WHAT THE TASK REQUIRES |
The lines below may contain the word "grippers". Please count those that do and give the number alone.

*** Opening of PROVIDED MATERIAL ***

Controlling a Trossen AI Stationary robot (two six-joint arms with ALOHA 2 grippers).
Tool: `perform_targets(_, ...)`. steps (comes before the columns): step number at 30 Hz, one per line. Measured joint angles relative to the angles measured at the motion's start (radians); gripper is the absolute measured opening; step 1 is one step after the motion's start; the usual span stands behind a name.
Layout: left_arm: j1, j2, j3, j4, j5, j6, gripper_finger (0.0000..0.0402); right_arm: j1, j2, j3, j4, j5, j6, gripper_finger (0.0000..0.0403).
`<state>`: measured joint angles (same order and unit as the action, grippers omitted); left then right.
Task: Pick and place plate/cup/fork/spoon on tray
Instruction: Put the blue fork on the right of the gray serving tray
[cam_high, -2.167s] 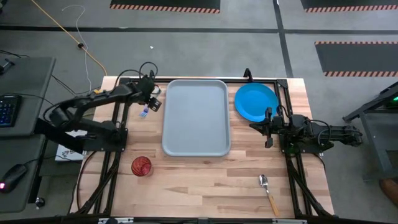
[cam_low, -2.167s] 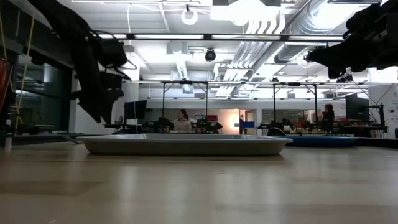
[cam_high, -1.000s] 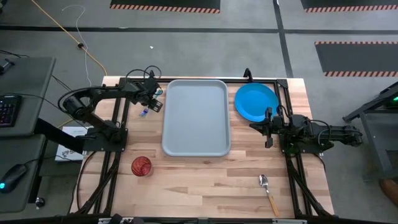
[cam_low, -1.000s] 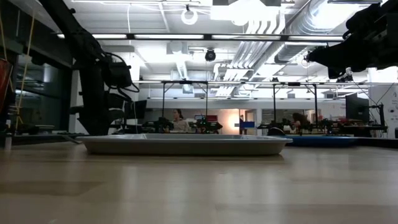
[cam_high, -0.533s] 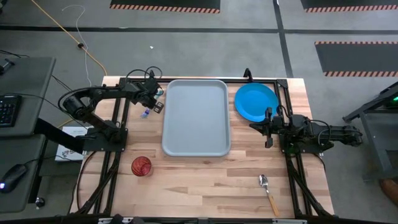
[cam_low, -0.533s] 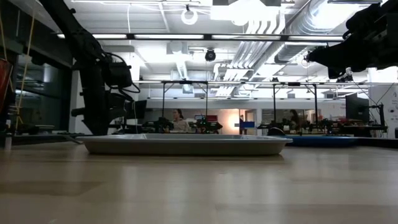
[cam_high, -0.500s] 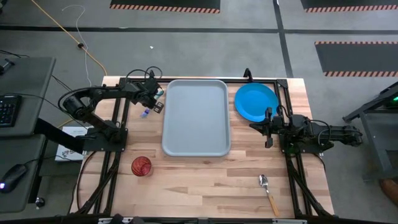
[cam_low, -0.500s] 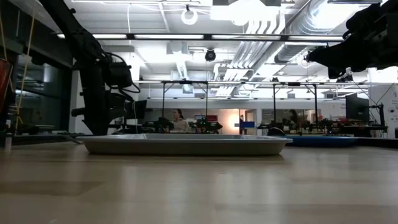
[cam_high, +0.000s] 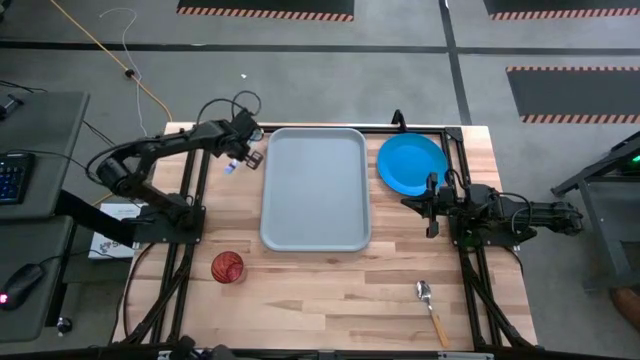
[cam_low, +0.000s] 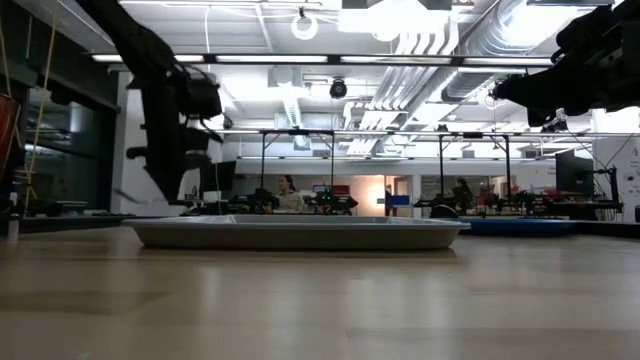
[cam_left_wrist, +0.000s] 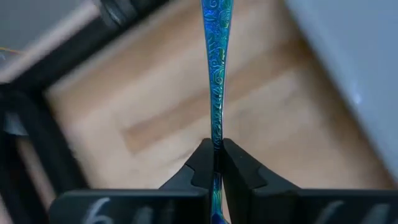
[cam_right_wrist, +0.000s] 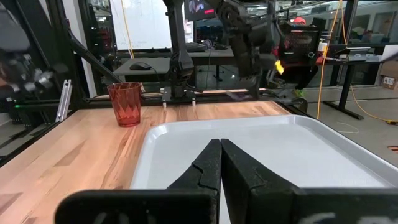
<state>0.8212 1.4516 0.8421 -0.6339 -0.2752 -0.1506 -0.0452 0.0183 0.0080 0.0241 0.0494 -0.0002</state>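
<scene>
the left gripper (cam_high: 244, 150) hangs over the far left part of the counter (cam_high: 330, 290), just left of the tray's far left corner, with its fingers (cam_left_wrist: 203, 163) clamped narrow on the fork (cam_left_wrist: 216, 68). in the left wrist view the fork's shimmering blue handle runs straight out from between the fingers, above the wood and beside the tray's edge. in the high view only a small blue piece (cam_high: 231, 167) shows below the gripper, probably one end of the fork, though it is too small to be sure.

the tray (cam_high: 314, 188) lies in the middle of the counter. the plate (cam_high: 411, 164) rests on the counter just right of the tray's far right corner. the cup (cam_high: 227, 267) stands upright near the left edge, on the near side of the tray. the spoon (cam_high: 432, 311) lies near the right front, well apart from the tray.

the right gripper (cam_high: 432, 206) waits over the right side, just right of the tray, its fingers (cam_right_wrist: 209, 163) pressed together on nothing, pointing across the tray.
</scene>
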Motion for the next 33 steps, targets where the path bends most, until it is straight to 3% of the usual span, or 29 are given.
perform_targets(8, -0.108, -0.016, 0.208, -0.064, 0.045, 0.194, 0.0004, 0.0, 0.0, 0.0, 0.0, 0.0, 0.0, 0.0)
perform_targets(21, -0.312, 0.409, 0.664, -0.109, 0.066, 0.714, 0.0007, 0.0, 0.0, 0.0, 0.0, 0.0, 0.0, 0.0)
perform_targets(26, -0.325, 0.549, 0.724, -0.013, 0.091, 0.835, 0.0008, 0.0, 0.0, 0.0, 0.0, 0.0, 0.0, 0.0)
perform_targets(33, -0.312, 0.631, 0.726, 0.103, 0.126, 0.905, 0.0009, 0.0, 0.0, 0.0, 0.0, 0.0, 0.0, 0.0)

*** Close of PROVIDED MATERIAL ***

RESPONSE TO THIS TASK |
2